Em entrevista à agência Saiba Mais publicada em outubro de 2017, Leilane lembrou o paradoxo: ter que lutar por mais de uma década contra a instituição da qual fazia parte. Ela destacou, no entanto, que o fato de ter conquistado o direito ao uso do nome social não faz dela uma regra:

 - Eu vivi na UFRN 11 anos sem direito a nome social. Só tive o direito em 2011, quando aprovamos uma resolução nos conselhos superiores que dava direito a uma pessoa trans de usar nome social. Aí a pessoa diz: “está vendo, Leilane aguentou 11 anos”. Mas não sou a regra. E isso dá a ideia de que se eu aguentei, qualquer pessoa pode aguentar, e quem não aguenta é preguiçosa ou não quis estudar e estava procurando só uma desculpa. Eu aguentei e só eu sei a que preço, só eu sei as mágoas que guardei e carrego até hoje nesse processo. Sempre tendo a lucidez de que, se a escola era um lugar violento, a rua o seria ainda mais.

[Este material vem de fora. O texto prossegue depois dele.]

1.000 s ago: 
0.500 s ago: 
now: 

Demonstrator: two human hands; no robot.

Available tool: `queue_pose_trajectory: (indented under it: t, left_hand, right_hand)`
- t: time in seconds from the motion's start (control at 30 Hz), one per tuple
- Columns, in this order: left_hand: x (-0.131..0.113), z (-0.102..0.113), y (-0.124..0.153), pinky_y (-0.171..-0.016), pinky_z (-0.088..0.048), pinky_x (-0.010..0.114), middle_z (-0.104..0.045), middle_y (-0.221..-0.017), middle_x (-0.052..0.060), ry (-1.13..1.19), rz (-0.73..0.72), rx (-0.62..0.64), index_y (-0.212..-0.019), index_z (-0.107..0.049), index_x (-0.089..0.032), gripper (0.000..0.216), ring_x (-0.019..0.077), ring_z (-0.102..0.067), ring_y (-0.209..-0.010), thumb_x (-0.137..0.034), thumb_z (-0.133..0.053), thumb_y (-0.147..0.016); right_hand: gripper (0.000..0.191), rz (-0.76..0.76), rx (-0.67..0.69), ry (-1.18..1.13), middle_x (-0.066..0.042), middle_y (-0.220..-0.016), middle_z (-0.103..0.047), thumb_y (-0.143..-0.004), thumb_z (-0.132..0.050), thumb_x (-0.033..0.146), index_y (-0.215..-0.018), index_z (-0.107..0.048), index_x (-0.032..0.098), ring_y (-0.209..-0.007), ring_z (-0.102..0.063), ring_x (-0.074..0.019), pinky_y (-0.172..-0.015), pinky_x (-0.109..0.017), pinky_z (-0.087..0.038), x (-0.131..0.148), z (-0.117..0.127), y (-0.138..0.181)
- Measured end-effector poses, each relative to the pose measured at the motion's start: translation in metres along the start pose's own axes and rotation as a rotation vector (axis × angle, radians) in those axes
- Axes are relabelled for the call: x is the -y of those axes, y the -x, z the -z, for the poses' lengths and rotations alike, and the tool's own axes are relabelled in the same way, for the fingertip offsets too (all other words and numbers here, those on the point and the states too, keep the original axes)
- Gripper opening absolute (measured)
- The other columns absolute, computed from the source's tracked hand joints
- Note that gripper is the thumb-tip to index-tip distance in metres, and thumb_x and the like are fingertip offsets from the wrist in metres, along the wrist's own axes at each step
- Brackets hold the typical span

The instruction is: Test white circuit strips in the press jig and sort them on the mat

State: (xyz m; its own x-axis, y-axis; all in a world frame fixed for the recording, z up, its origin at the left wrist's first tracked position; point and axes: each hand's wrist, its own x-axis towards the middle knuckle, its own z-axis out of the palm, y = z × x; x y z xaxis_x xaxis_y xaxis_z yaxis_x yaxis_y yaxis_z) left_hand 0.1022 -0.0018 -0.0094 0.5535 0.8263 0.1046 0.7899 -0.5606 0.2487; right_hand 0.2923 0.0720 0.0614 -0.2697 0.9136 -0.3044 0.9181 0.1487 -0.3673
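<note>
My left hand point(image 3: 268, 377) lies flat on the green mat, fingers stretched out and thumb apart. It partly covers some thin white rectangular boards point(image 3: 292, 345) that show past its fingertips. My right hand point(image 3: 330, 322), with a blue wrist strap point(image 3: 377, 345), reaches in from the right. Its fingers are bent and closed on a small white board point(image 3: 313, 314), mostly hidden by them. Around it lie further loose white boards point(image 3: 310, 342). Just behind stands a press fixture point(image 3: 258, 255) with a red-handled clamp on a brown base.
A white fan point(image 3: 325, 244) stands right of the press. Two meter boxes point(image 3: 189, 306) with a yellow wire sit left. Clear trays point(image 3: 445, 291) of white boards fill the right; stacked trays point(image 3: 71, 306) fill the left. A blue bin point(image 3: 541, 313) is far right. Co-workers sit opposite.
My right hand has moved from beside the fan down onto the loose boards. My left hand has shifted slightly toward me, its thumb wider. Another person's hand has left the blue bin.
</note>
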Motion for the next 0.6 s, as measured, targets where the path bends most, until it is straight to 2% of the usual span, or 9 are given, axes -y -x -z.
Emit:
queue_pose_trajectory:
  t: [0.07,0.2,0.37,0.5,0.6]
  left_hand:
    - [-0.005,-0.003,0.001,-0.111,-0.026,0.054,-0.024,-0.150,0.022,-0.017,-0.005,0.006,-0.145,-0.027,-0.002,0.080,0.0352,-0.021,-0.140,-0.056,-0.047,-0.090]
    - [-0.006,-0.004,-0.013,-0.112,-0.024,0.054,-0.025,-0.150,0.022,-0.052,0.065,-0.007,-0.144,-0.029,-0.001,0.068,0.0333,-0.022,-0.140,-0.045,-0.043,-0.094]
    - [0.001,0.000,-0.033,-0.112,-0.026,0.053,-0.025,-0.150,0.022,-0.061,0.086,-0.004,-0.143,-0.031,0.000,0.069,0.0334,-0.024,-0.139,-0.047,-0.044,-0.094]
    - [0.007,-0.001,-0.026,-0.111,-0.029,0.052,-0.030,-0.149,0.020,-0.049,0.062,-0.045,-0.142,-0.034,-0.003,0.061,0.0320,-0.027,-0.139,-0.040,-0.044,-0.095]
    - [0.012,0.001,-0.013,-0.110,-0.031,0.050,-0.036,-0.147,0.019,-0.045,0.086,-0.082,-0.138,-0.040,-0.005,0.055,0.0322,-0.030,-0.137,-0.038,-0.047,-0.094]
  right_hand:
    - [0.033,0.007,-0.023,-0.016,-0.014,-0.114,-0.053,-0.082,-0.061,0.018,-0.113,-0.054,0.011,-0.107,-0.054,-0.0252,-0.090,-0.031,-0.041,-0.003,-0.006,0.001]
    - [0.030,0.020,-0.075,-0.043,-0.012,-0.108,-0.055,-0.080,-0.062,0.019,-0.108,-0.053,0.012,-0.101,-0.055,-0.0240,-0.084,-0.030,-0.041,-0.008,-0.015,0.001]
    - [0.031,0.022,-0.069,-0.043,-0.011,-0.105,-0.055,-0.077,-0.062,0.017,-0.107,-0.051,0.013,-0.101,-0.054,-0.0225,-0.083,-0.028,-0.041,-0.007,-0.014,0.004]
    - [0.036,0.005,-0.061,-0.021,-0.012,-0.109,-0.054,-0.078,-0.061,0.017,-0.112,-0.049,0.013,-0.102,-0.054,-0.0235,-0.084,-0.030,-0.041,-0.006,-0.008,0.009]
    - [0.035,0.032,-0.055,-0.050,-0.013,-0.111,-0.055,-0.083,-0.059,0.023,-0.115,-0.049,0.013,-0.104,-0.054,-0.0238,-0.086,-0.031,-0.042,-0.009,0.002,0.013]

A universidade, para Leilane, nunca foi um espaço de acomodação. Ao contrário, a historiadora fazia questão de lembrar que sempre precisou se reafirmar em diferentes situações:

- Estou há 17 anos na UFRN, fiz toda minha formação aqui, da graduação ao doutorado, como professora substituta. E mesmo com todos os níveis de inserção me deparo cotidianamente com situações dentro da UFRN que me fazem não acreditar que estou vivendo aquilo.

Leilane chegou a processar a UFRN mais de uma vez por sofrer agressões e preconceito do corpo universitário. Porém, nunca achou que a culpa fosse individual porque, para ela, a universidade acaba reproduzindo preconceitos da sociedade e tem responsabilidade a partir do momento em que não apresenta um novo modelo de convivência:

- Recentemente eu processei a universidade porque uma técnica administrativa duvidou da minha identidade de professora. Me apresentei, disse que era professora da disciplina X e da sala Y e ela disse que não abriria a sala para mim porque eu estava mentindo. Ela concluiu isso: “travestis e transexuais não são professores de universidade”. São prostitutas, faxineiras, no máximo cabeleiras, isso quando são bem sucedidas. Aí a culpa é dela? Enquanto indivíduo não. Se eu faço uma análise como socióloga, não posso culpar o individuo. E ela está numa instituição de excelência, que tem um corpo docente de ponta nesse debate. Existe o professor Durval Muniz, tínhamos a professora Berenice Bento, o maior nome do país na discussão de transexualidade, Carla Giovana, Rita de Cássia, Leilane Assunção, temos um corpo docente apto a promover capacitação no âmbito da própria instituição. Mas a universidade acaba reproduzindo preconceitos da sociedade e não apresentando um novo modelo de convivência. Quando isso acontece, não é que seja uma política oficial do evento. É mérito dos indivíduos que conseguem colocar a instituição a serviço desses ideais em momentos pontuais.